The former West Ham winger said: “The social media companies can quite comfortably target market you, they can use different methods to tap into your preferences, why can’t they put filters in place to make sure when this sort of filth does come online that it comes down as quickly as it’s gone up?
“I don’t think any of us were hugely surprised with what happened with Paul Pogba.
“I don’t think it would have been a huge step for the social media companies to be alert and take it down as soon as they see it.
“We have to start identifying those who are behind the keyboard.
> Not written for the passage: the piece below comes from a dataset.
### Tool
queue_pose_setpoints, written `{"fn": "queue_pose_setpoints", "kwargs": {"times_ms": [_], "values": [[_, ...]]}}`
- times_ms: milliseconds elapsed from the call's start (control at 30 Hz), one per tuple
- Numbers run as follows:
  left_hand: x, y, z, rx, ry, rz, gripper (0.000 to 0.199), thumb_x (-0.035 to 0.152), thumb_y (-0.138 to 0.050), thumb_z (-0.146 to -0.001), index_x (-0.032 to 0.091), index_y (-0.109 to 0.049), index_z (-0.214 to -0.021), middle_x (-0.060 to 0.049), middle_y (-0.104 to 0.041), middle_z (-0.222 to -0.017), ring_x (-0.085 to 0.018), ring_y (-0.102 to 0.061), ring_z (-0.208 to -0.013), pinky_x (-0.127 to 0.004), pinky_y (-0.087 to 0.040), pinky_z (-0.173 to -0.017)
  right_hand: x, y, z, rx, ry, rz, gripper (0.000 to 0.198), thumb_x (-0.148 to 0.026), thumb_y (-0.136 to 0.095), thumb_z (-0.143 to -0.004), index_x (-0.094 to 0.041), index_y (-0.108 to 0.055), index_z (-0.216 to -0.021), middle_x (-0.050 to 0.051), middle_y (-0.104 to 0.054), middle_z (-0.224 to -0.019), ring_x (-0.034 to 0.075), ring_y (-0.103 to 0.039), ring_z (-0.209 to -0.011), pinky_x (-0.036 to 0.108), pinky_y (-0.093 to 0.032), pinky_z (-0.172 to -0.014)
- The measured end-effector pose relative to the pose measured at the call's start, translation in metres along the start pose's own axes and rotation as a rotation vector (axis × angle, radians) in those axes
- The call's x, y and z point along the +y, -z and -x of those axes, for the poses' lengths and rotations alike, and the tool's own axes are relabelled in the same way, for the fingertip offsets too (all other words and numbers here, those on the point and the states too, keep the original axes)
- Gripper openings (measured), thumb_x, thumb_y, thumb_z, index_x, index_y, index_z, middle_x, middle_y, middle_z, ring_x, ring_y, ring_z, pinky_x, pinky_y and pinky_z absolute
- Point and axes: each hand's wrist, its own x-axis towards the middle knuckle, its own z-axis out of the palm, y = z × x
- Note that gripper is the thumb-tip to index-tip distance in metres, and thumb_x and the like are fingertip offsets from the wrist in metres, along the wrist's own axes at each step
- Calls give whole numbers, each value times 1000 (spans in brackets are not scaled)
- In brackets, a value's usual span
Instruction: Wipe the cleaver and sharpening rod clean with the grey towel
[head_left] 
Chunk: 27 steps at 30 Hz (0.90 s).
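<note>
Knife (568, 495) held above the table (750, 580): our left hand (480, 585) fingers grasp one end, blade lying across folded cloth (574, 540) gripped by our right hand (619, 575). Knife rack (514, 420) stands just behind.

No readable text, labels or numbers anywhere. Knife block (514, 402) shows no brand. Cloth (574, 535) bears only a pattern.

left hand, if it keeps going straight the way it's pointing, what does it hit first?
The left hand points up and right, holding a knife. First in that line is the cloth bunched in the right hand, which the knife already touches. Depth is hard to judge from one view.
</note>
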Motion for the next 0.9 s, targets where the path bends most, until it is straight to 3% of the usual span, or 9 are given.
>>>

It seems that you can just sit at your computer and say what you like with impunity.
“We’re actually in dialogue with all of the social media companies at the moment and the message we’re sending is that not only do we want the filth taking down, we want active attempts to prosecute and also want to make sure those sites that it emanates from are permanently closed down.”
Listen back to Paul Parker and Bobby Barnes on the Alan Brazil Sports Breakfast IN FULL above
The EFL on the same day had to make a decision over whether to allow Bolton’s first match of the season to go ahead following their relegation from the Championship, and it was confirmed Wanderers provided enough proof to assure the governing body they would be able to take on Wycombe on Saturday.
The Trotters remain in administration, though the Football Ventures consortium are close to completing their takeover with the Bolton News reporting they will loan money from the PFA to settle with the club’s creditors.
“It’s not been an easy time,” Taylor said of Bolton. “They’ve been in administration since May and they are struggling to get things over the line.
“We’ve got the season coming and there have been a lot of efforts made by the new consortium.
“We’ve got our players, many of whom have left the club and are owed wages for five months, and many who are at the club, and basically it’s about whether we think it’s a glass that’s half full or half empty.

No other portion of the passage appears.